19 Sans doute faut-il mentionner aussi certains des effets spécifiques de ces jeux de circulations et de reprises multiforme à échelle transcontinentale. Comme l’ont montré les travaux sur les liens entre mondialisation et sérialisation littéraire au XIXe siècle, pluralité des discours et répétition de schémas discursifs vont de

pair : l’un et le multiple s’alimentent ici réciproquement 31 . De plus, la circulation des thèmes est facilitée ici par l’audience largement extra-européenne de tout un pan de cet imaginaire du XIXe siècle.

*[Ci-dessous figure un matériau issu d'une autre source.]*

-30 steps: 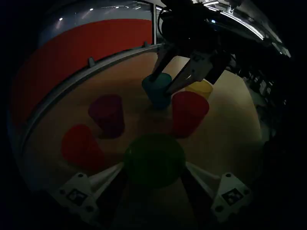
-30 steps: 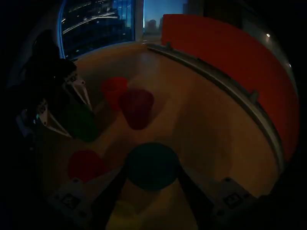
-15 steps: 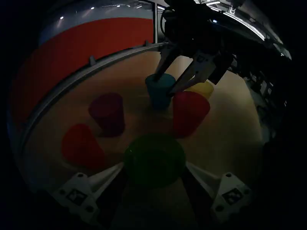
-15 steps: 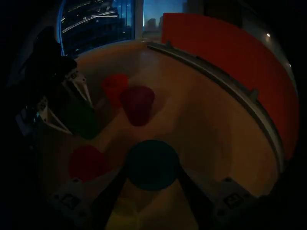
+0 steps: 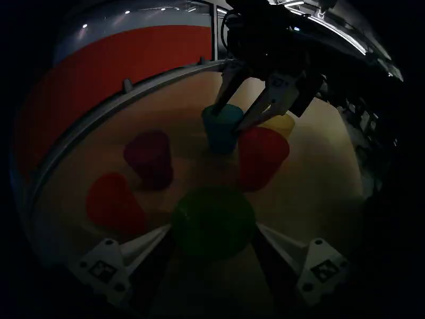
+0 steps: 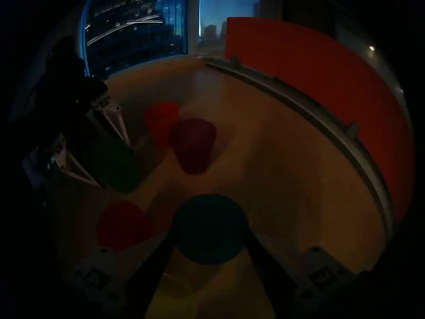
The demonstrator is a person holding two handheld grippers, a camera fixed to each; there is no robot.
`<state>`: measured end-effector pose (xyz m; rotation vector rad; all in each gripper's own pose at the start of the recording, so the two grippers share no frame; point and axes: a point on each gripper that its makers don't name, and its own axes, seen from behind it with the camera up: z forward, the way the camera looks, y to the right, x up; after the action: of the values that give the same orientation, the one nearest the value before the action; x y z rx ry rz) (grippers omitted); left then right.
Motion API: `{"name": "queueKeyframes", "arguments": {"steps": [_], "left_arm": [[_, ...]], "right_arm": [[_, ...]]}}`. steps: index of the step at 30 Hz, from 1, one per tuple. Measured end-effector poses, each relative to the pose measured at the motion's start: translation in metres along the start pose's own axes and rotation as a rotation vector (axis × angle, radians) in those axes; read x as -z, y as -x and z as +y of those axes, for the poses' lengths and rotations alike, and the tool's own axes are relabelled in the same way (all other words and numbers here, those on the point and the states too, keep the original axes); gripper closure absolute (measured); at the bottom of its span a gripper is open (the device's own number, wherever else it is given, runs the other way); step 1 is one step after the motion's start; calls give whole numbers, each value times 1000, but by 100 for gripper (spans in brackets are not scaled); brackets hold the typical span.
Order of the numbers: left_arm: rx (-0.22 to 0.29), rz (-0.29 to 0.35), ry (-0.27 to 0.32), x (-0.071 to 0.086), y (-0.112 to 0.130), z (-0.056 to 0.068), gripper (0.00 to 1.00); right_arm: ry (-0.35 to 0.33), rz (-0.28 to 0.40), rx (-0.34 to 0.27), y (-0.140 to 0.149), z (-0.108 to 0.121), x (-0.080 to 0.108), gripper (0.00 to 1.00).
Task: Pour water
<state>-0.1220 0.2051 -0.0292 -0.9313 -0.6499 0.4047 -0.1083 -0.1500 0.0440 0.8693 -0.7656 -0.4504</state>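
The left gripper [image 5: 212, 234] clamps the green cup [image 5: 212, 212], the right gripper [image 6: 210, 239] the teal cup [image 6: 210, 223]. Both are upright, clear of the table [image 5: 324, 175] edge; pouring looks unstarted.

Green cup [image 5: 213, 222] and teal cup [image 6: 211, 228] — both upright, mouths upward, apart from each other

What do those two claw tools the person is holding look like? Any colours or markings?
They look alike. The left gripper and the right gripper each have two pale, wedge-shaped fingers tapering toward the tips, with a square black-and-white marker near each finger's base. Behind the fingers sits a bulky dark body. It is too dim to make out cables or sleeves.
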Motion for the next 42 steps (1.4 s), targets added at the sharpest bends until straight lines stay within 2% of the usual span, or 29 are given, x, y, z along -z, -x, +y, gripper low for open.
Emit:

C’est le cas pour l’imaginaire de la révolution après l’«  âge des révolutions  » (1775-1850), répercuté à cette dimension transcontinentale en une infinité de lectures, que l’on retrouve ici. Il en est de même pour l’imaginaire romantique de l’image du peuple, du Moyen Âge ou la fascination pour la passion destructrice. Il concerne certainement davantage les élites intellectuelles du temps, mais ce sont elles qui pour l’essentiel prennent la parole dans ces journaux et ces livres. Le phénomène est peut-être plus net encore pour l’imaginaire des bas-fonds, avec ses organisations criminelles ou ses foules menaçantes, comme le suggèrent les multiples diffusions, traductions et imitations de la matrice des « mystères de Paris  » (mystères de Londres, de New York, De Rio de Janeiro, de Manille, etc.) 32 . Ensemble, ces imaginaires tracent une toile de connexions possibles. Ils sont évidemment chaque fois adaptés par leurs passeurs à l’histoire, aux attentes et aux grilles d’appréhension des lieux de réception. Autrement dit, en plus des débats politiques, ces perceptions de la Commune peuvent trouver un écho sur ces territoires a priori lointains tout en s’acclimatant à d’autres manières de voir. À l’inverse, on peut considérer l’après-Commune comme un moment dans ce phénomène de mise en connexions à grande échelle de morceaux d’imaginaire et d’idées reçues.